Altered Calcium Responsiveness of Myofibrillar Tension
Cardiac contractility and relaxation are altered not only because of changes in calcium availability, but also because of changes in myofilament responsiveness to calcium. In fibers rendered hypermeable to Ca 2+ , a change in responsiveness can manifest as either a change in sensitivity or potency or as maximal Ca 2+ -activated force. The actual mechanism responsible for this effect has not been definitively determined, but based on numerous studies, it appears that isoform composition and phosphorylation status of the contractile proteins are altered, which increases the Ca 2+ sensitivity of the contractile apparatus in end-stage heart failure. Most studies have concentrated on changes of a single factor. Van der Velden et al. focused on a combination of contractile protein changes that occur during heart failure by studying isometric force and its Ca 2+ sensitivity in left ventricular myocytes from nonfailing and end-stage failing donor hearts. They concluded that the combined decrease in phosphorylation status of troponin-I and myosin light chain 2 resulted in an increase in Ca 2+ sensitivity, and not due to contractile protein isoform change. However, other studies have shown that the phosphorylation of myosin light chain 2 increases Ca 2+ responsiveness.

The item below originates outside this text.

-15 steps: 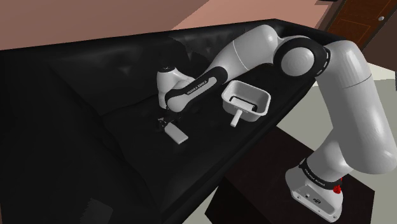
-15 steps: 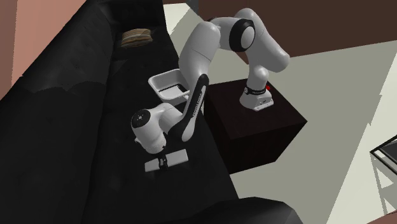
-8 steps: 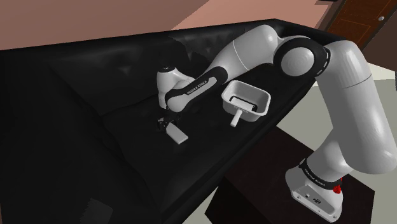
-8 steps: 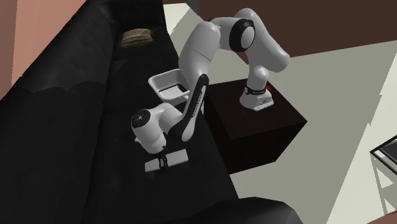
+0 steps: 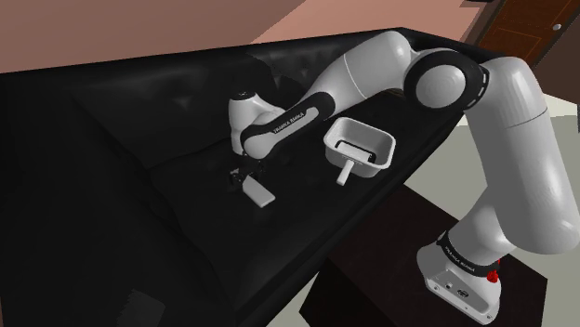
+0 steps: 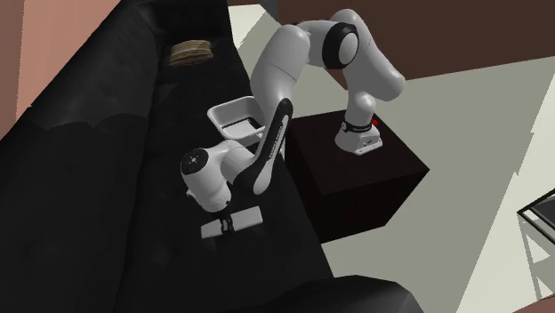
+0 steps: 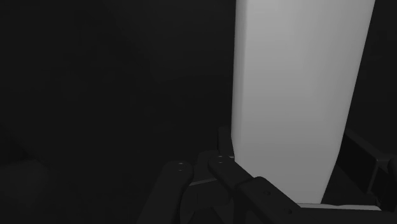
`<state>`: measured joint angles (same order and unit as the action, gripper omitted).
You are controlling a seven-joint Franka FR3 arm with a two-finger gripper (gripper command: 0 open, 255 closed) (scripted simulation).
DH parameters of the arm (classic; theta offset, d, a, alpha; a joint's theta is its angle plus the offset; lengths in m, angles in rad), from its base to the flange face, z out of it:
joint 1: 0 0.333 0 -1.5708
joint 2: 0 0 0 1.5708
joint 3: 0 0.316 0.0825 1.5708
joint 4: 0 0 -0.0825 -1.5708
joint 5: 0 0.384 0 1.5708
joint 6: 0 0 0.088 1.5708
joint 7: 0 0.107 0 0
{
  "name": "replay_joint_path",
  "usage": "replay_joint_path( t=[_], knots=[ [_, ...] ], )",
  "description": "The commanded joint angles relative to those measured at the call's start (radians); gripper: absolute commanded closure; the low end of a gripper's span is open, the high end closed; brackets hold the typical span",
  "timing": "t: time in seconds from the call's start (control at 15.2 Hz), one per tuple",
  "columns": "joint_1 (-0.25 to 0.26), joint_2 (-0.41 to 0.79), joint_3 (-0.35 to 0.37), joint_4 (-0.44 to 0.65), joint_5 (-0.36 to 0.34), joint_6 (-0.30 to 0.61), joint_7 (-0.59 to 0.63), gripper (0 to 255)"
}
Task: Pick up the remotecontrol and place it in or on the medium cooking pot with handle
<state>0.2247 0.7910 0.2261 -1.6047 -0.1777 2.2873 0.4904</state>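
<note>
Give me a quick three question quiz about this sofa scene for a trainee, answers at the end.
1. True or false: the white remote control lies inside the pot.
2. The pot stands on: A the black sofa, B the floor, C the robot's stand.
3. What does the gripper clasp between its fingers?
Key: 1 false; 2 A; 3 the white remote control.

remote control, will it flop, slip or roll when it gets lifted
Probably stiff: the remote control looks like a flat, straight-edged slab. Its plain smooth faces may slip in the gripper. Being flat, it seems unlikely to roll on the black sofa.
</note>
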Motion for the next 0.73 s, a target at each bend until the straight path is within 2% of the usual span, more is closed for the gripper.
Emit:
replay_joint_path(
  t=[0.0,0.66],
  knots=[
    [-0.003,-0.023,0.004,-0.010,0.004,-0.013,-0.001,255],
    [-0.015,-0.114,0.021,-0.018,0.023,-0.096,-0.009,255]
  ],
)
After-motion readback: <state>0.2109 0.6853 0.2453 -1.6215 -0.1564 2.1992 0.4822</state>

Earlier reports showed that end-stage heart failure in humans is not associated with myofibrillar Ca 2+ sensitivity. Until now, no real consensus has been reached to explain if, why, and how Ca 2+ sensitivity increases in heart failure patients.
Therapeutically, Ca 2+ sensitizers pose a problem due to the mechanism of action. An increased affinity of Ca 2+ for troponin-C would enhance the actin-myosin interaction, which, theoretically, prolongs relaxation. This has been shown in vivo and in vitro in animals and in humans.